Beta-lactamases are enzymes produced by bacteria that are responsible for the resistance.
For example, when administering penicillin-type beta-lactams, amoxicillin accompaniment with clavulanic acid is given. The acid works as an adjuvant by inhibiting the beta-lactamase enzymes.
There are also ways of inhibiting the resistance technique used by some bacteria to pump the drug out of its membrane via mechanisms known as bacterial efflux pumps.
Efflux pump inhibitors have been analysed in animals and humans. One aim is to find one such inhibitor for foodborne pathogen Campylobacter jejuni in chickens.
Similarly, experiments have also demonstrated that phages and bacteriocins can increase the potential of antimicrobials.
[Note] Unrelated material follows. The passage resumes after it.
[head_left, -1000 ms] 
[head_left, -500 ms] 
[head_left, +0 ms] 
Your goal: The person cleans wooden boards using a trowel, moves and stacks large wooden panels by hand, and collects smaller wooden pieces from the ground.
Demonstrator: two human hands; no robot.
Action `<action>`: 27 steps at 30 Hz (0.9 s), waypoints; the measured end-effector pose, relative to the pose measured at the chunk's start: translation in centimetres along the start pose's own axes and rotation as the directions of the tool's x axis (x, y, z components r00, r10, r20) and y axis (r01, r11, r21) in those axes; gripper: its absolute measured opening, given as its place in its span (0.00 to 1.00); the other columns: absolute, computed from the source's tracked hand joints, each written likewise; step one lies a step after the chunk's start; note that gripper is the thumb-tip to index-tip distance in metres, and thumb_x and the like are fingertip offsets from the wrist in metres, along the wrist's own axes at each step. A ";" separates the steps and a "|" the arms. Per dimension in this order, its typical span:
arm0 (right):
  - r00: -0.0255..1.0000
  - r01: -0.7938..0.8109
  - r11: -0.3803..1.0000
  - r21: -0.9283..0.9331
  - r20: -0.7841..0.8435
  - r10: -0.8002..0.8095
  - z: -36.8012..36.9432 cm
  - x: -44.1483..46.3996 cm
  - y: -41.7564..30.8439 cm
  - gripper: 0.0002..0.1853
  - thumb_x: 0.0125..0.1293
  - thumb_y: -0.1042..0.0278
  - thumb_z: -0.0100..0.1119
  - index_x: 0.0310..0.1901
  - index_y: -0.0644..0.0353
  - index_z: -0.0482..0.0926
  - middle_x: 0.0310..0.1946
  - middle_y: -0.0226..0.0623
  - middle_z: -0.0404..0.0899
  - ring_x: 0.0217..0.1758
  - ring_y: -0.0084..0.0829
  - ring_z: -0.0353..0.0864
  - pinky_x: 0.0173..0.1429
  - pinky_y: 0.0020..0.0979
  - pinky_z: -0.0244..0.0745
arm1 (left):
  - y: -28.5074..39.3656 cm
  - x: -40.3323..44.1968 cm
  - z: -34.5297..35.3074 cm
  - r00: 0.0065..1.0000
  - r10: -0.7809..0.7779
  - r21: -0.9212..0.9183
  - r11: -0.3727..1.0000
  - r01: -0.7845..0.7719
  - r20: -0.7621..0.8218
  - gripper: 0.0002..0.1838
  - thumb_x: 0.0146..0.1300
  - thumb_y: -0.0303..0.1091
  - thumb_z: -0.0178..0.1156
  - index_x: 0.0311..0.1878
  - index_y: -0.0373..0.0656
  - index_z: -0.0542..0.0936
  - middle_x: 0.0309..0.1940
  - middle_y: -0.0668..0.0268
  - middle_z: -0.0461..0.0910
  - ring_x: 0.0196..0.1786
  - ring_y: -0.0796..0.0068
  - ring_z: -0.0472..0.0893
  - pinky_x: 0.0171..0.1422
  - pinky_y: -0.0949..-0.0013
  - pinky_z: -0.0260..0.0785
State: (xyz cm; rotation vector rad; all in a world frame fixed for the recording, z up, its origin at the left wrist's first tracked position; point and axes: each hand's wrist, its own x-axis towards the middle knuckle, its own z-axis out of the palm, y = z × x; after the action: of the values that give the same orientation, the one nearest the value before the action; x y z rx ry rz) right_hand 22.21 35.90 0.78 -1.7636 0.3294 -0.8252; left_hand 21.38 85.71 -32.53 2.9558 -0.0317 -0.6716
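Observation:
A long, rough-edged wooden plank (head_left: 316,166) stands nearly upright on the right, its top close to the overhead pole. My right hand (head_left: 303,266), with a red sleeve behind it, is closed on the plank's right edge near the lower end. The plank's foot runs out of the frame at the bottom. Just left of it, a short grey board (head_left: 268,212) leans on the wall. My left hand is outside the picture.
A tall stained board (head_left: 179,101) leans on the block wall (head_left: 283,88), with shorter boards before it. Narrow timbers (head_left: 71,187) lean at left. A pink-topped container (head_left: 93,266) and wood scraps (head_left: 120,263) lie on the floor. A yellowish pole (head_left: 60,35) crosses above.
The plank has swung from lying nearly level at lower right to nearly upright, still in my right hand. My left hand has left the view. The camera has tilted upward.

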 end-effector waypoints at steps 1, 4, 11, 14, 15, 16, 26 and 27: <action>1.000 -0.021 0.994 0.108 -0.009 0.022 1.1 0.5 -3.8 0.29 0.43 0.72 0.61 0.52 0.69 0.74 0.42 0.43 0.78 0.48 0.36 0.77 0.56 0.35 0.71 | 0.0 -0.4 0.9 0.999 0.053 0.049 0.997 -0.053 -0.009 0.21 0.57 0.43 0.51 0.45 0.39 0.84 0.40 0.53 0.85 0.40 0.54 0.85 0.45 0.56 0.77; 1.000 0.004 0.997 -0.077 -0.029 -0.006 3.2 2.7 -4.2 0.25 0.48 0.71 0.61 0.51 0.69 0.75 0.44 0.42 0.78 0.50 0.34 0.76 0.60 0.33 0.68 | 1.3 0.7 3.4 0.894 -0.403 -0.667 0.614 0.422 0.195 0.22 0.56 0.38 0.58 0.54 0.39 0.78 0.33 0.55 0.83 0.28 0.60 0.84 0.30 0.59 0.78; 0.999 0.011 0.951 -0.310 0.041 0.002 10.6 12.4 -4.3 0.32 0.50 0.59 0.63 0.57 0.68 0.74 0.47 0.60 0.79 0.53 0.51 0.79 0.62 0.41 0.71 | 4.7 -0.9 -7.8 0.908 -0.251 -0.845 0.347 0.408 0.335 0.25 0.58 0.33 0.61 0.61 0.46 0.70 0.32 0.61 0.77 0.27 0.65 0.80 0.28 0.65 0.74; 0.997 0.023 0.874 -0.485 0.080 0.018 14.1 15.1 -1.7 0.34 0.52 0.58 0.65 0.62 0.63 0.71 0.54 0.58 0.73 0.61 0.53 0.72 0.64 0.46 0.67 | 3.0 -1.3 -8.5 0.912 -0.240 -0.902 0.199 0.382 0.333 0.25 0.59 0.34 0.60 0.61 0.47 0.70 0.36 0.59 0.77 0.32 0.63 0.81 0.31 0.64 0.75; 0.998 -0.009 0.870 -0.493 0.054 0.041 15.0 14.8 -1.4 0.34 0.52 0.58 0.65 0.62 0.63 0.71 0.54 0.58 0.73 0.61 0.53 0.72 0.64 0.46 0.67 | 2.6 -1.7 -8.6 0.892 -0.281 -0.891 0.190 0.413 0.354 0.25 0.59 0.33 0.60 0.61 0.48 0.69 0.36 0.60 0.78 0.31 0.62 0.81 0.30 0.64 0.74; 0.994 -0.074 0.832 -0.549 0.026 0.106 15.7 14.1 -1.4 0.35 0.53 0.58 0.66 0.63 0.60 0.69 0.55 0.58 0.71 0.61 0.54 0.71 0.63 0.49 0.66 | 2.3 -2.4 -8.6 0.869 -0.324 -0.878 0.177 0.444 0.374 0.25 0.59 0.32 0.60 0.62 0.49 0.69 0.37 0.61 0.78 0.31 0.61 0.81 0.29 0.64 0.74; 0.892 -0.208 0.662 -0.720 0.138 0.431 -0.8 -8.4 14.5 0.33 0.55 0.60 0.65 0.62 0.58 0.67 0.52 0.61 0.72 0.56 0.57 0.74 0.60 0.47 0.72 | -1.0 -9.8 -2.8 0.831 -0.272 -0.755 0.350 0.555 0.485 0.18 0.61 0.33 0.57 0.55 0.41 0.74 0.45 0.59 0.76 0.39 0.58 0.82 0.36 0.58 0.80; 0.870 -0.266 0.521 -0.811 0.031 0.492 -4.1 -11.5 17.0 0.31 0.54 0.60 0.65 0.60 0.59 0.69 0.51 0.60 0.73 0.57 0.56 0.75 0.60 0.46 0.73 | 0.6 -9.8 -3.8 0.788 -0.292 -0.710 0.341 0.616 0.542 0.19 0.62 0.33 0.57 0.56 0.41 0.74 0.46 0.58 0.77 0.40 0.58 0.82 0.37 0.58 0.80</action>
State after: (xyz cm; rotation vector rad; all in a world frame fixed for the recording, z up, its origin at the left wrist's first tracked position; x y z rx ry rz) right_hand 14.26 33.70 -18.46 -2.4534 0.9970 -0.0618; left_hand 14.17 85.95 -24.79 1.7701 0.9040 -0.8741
In addition, currently available antibiotics should be used responsibly, and this can be achieved by ensuring the right drug is used for the infection by using diagnostic tests, and ensuring that antibiotics are being administered and taken by patients as per the clinician’s recommendations. These measures will help to preserve our current antibiotic portfolio.
A New Dawn?
Some of the toughest bacterial strains could have a new treatment which prevents bacteria from building outer coats, meaning resistance would be hard to achieve for the bacterium, regardless of how many mutations it went through.
Microbiologists at North Eastern University in the US received global coverage of the discovery of Teixobactin. While being harmless to mammalian cells, it attacks gram-positive pathogens such as Staphylococcus mrsa, Enterococci and Mycobacterium tuberculosis.
Furthermore, the method of discovery, by creating ideal bacterial environments through a miniature device called iChip, is also notable. IChip can isolate and facilitate the growth of single cells in their natural environment, potentially allowing scientists to study more microbes.
This could potentially be a route to more drug discoveries. Growing uncultured bacteria allows scientists chance to analyse more untapped microbes, which could be of great use in light of the health crisis.